Mais il prêche en sot,
Moi, je ris en sage.

O Monge – pag. 122.

Eu não devia dizer nada acerca desse meu reverso dos Claustros. O exposto no prólogo vale para aqui.

Devo, todavia, confessar que em uma e outra composição há por de mais. Dizem que Napoleão, no rochedo de Santa Helena, exclamara que — não era ateu quem o queria ser. — Há pouco tempo também o grande Kossuth em um célebre — meeting — disse que — se esti­vessem em seu lugar, veriam que tinha febre, quando era obrigado a repetir discursos. — Eu digo uma e outra coisa do poeta, talvez com mais verdade. A inspiração ou a razão, segundo o profundo Cou­sin, — profundo apesar dos padres, — a inspiração ou a razão não é voluntária. A Poesia, isto é, o pensamento inspirado não vem segundo o desejo. Espera-se mais, e dá menos: espera-se menos, e dá mais. Há por isso, duas linguagens para o poeta: uma da inspiração ou da razão: outra do raciocínio ou da inteligência. Há alguma coisa de máquina cartesiana na primeira: porém que máquina sublime!

O Converso – pag. 144.

Quem se horripilou pelo pobre — judeu — horripilar-se-á, com me­lhor razão acaso por este pobre — converso. —

Minha intenção aqui é fazer o libertino, apesar de seu tom de sátira, apesar de si mesmo, dar claramente a preferência à religião cristão. Eu acho que o poeta lírico, — não só o épico, como queria Chateaubriand — deve encerrar o universo. É por essa convicção que, em minhas composições, faço-me, — não céptico, como dirão, não pirrônico sublimado, qual Montaigne, — mais apenas enciclopédico, tome que tem-se tornado tão escandaloso, que se tem hoje mo­dificado pelo de eclético. Eu confesso-me, pois, eclético: quero dizer que tenho a ambição de abarcar o mundo, não como Alexandre em seu todo, mas como os Apícios em seu melhor. Se diviso lá num ponto do céu um crepúsculo de poesia, tomo o pégaso de Homero, ou o anjo de Milton, e para lá me arrojo. Se sonho que numa caverna do abismo esconde-se uma figura poética, para lá me encaminho também pela mão de quem guiou Orfeu, ou pela mão de quem guiou o Dante.

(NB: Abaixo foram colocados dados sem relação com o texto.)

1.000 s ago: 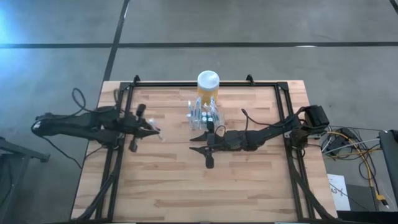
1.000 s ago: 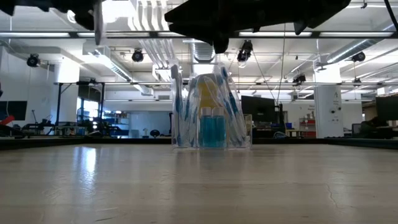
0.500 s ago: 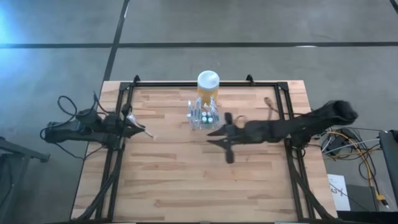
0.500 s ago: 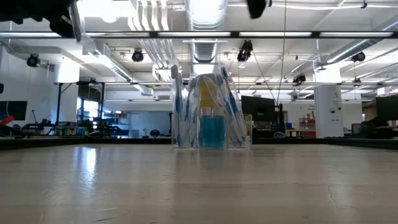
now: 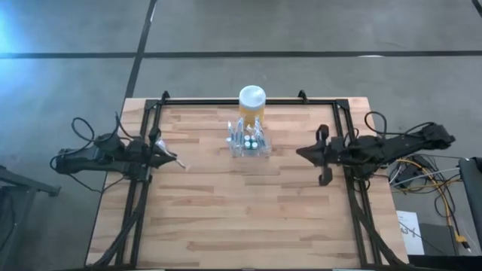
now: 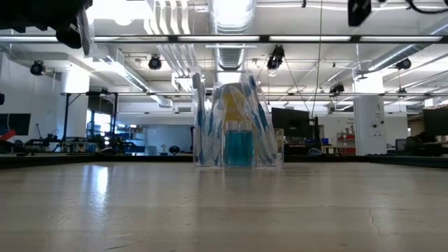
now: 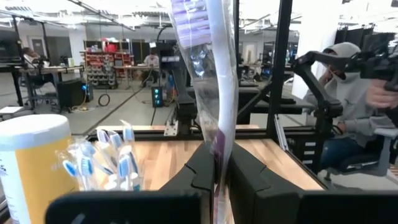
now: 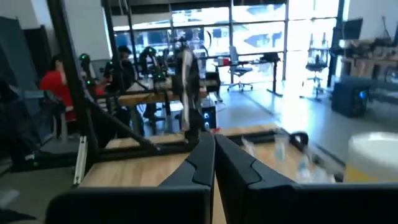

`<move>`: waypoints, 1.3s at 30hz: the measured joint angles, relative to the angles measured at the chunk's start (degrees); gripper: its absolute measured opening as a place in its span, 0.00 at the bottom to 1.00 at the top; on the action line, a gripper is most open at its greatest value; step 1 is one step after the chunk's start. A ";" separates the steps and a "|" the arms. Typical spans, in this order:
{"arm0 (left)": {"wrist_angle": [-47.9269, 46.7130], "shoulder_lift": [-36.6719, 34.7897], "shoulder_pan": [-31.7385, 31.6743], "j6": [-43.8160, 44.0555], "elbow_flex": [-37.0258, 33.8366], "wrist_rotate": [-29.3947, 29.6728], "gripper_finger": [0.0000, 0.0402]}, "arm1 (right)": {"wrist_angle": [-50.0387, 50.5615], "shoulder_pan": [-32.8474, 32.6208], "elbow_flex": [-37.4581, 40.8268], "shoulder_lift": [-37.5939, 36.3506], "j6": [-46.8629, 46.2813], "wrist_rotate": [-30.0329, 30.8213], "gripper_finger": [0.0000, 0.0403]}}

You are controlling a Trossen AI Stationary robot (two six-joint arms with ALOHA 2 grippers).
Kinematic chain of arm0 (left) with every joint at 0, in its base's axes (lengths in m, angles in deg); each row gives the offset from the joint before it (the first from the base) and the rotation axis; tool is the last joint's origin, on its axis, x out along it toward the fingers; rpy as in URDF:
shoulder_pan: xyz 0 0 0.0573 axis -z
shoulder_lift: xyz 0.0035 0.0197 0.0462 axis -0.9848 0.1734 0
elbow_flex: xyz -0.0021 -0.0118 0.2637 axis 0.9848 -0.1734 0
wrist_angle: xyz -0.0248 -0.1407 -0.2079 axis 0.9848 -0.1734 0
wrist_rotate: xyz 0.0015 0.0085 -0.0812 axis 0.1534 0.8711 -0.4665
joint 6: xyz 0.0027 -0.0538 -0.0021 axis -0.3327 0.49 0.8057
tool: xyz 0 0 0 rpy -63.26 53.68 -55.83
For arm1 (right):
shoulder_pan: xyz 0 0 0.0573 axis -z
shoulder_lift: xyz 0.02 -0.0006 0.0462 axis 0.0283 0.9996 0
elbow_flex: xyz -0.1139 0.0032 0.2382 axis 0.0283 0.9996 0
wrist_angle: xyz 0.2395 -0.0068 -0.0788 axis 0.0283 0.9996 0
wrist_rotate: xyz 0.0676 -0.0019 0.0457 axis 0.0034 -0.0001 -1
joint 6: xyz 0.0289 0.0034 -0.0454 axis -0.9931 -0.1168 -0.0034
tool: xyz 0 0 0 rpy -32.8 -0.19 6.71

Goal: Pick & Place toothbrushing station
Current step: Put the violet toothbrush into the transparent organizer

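Clear thin plastic: the toothbrushing station (image 5: 248, 141) stands upright mid-worktop (image 5: 226, 218), toward the far edge, w/ the yellow jar (image 5: 251, 105) close behind it. Probably light, slick-walled, somewhat flexy & easy to tip, w/ brushes and blue bottles loose inside. Best hold is likely low across its side walls, gentle squeeze, not by the brush tops. Left tool (image 5: 170, 157) is near the worktop's left edge, pinched on a wrapped toothbrush (image 7: 214, 93). Right tool (image 5: 301, 151) is shut, empty, toward the right side, well apart from the station.
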 joint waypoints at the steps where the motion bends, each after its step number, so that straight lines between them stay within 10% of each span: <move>1: -0.02 0.02 0.00 0.00 0.00 0.00 0.05 | -0.23 0.01 1.91 -1.73 -0.58 0.17 0.02; 16: -0.42 0.15 0.01 1.66 -0.74 -1.03 0.05 | -20.47 -0.38 23.80 -15.24 2.71 -0.45 0.02; 32: 2.03 0.33 0.01 1.70 -5.18 -1.03 0.05 | -20.58 -0.36 30.62 -21.69 1.20 -0.36 0.02; 39: 17.19 5.16 0.14 -1.57 -11.64 -1.04 0.05 | -20.50 -0.35 30.62 -20.03 1.28 -0.36 0.02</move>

Eu sei que os hipocritamente devassos devotos, — segundo a bela frase do Sr. Lopes de Mendonça, — não gostam disso. Ficam todos com os cabelos eriçados, como se vissem o tal monstro de Virgilio. Esses mesmos, que não poderão ouvir sem horror alguma de minhas insignificantes e mortas canções, estariam preparados para assistir com toda a satisfação religiosa a um auto de fé, hoje, agora, mesmo. Ai! quantos deles não estarão me olhando de revés, sentindo santas saudades da boda Inquisição.

E com efeito, meu livro, Jano de duas faces, figura versátil de Proteu, que vai-se metamorfoseando a cada página, estatua profética de Daniel forjada de não sei quantos metais, e finalmente de barro, — meu livro, pedra de escândalo, insânia de ímpio, ignorância de libertino, que entretanto faz mal, — meu pobre livro merece bem a fogueira, e com ele o renegado, ou o apóstata, que o fabricou.

Eu o reconheço.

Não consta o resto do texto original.